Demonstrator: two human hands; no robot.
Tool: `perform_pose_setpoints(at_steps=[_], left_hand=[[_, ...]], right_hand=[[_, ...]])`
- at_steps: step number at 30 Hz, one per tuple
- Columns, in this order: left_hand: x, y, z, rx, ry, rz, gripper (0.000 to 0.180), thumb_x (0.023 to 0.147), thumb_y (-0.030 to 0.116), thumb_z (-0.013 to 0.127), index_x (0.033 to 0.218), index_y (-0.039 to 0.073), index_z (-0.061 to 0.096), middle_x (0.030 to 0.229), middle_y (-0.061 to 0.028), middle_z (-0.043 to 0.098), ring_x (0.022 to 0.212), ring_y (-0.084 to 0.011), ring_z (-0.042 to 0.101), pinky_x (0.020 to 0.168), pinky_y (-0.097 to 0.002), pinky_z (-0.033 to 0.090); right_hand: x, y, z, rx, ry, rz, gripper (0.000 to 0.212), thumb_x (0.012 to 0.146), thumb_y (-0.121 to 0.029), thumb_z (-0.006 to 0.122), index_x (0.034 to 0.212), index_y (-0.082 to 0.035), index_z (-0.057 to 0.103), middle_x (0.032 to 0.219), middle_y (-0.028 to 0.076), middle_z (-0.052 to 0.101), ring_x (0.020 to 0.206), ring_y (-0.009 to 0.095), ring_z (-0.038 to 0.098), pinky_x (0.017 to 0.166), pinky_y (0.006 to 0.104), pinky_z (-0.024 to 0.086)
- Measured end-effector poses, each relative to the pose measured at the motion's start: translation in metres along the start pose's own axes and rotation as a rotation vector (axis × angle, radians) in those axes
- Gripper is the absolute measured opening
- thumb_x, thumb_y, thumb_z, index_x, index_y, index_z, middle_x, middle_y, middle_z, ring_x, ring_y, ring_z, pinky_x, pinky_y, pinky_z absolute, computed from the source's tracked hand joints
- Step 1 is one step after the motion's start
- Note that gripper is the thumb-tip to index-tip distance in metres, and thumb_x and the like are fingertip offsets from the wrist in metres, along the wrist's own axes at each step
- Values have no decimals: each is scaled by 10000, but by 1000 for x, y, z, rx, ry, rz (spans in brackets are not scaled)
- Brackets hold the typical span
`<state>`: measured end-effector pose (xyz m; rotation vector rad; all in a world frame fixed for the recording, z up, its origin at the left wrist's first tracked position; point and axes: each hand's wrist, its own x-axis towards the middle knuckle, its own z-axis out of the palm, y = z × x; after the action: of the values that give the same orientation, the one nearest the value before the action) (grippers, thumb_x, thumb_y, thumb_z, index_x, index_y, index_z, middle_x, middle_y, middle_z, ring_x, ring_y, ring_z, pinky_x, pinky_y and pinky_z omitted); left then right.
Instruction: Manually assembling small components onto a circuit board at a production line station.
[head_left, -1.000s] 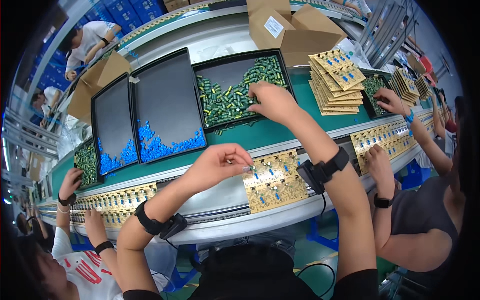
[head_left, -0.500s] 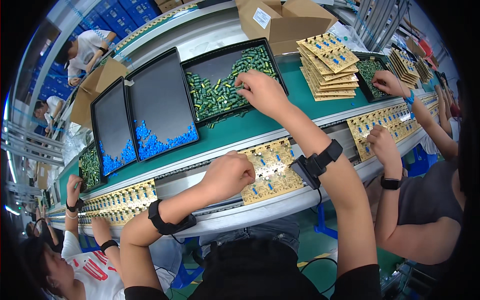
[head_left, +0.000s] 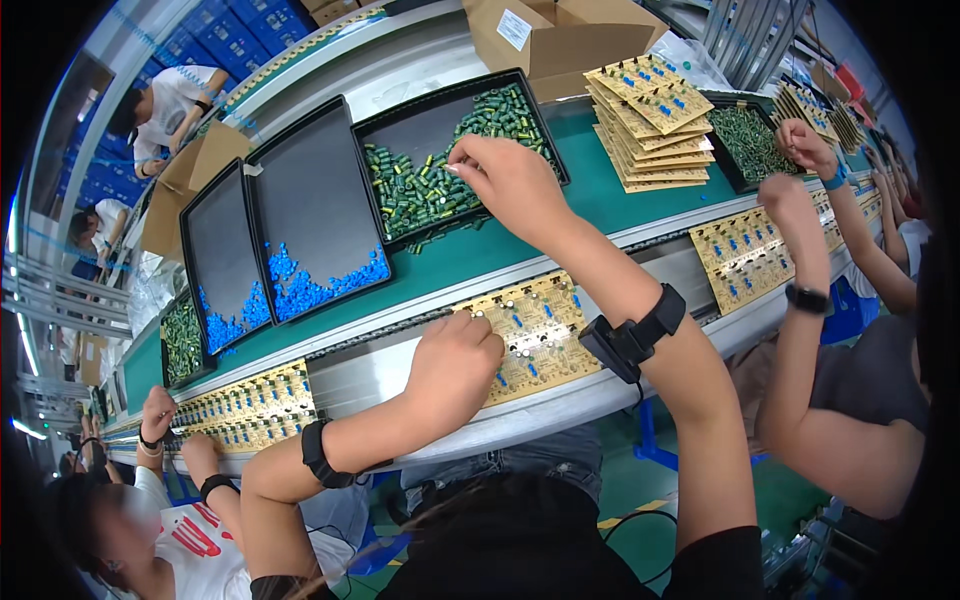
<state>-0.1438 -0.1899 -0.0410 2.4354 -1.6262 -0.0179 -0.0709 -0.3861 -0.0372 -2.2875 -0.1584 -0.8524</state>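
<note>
My right hand (head_left: 515,190) is over a black tray (head_left: 398,118) of green cylindrical capacitors (head_left: 420,190). Its thumb and forefinger are pinched together, and whatever is between them is too small to make out. My left hand (head_left: 455,368) is closed above the left part of a tan circuit board (head_left: 540,340), with its curled fingertips hidden from view. Small blue parts and several silver-topped cylinders stand on that board, which lies on the conveyor rails in front of me.
Two black trays hold small blue components (head_left: 320,288) on the left. A stack of circuit boards (head_left: 650,130) stands at the back right, near an open cardboard box (head_left: 565,45). Co-workers' hands work at both sides, one (head_left: 795,215) by the boards on the right (head_left: 745,260).
My right hand has shifted slightly left over the capacitors. My left hand has turned, its knuckles now higher. At the right, a co-worker's hand has risen from the boards.
</note>
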Motion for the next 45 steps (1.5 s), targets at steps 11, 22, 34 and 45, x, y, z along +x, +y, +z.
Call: perform_pose_setpoints(at_steps=[11,22,34,45], left_hand=[[0,-29,-22,-209,53,-70,234,750,100,656,980,110,700,762,-66,585,739,-271,538,649,-376,457],[101,-123,-23,139,183,-159,155,709,101,710,849,72,650,834,-66,653,861,-272,596,746,-395,496],[97,-124,-15,15,265,-218,135,711,81,692,788,67,582,725,-54,641,818,-273,610,676,-407,503],[94,-130,-15,-98,284,-231,58,754,112,668,767,72,628,771,-69,623,851,-274,606,694,-404,501]], right_hand=[[-47,-18,-48,397,-196,325,96,868,-74,633,936,-12,606,824,17,623,737,77,587,652,223,469],[-123,16,-77,410,-337,667,118,868,-32,603,966,17,648,850,48,675,742,89,598,687,225,474],[-122,7,-75,153,-368,577,101,849,-103,660,874,-7,643,743,54,646,657,114,570,612,245,451],[-116,-3,-70,-51,-370,491,184,829,-154,682,758,-14,587,665,85,568,553,191,528,518,307,415]])
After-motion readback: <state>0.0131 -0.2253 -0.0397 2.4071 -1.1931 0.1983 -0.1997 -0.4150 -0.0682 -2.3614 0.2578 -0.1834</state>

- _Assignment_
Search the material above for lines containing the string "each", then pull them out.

- _Result of the task_
- Measured end-effector poses, each relative to the pose measured at the motion's start: translation in metres along the start pose's own axes and rotation as a rotation vector (axis × angle, radians) in those axes
- Note that gripper is the thumb-tip to index-tip distance in metres, and thumb_x and the like are fingertip offsets from the wrist in metres, along the wrist's own axes at each step
- Values have no decimals: each is scaled by 10000, but by 1000 for x, y, z, rx, ry, rz (spans in brackets are not scaled)
`<state>`: measured end-effector pose (xyz m; rotation vector rad; all in a world frame fixed for the recording, z up, its origin at the left wrist's first tracked position; point and axes: each hand's wrist, its own x-axis towards the middle knuckle, its own z-axis out of the palm, y = z × x; after the action: of the values that give the same orientation, the one nearest the value before the action) (grippers, thumb_x, thumb_y, thumb_z, index_x, index_y, index_z, middle_x, middle_y, middle_z, ring_x, ring_y, ring_z, pinky_x, pinky_y and pinky_z omitted); left then right.

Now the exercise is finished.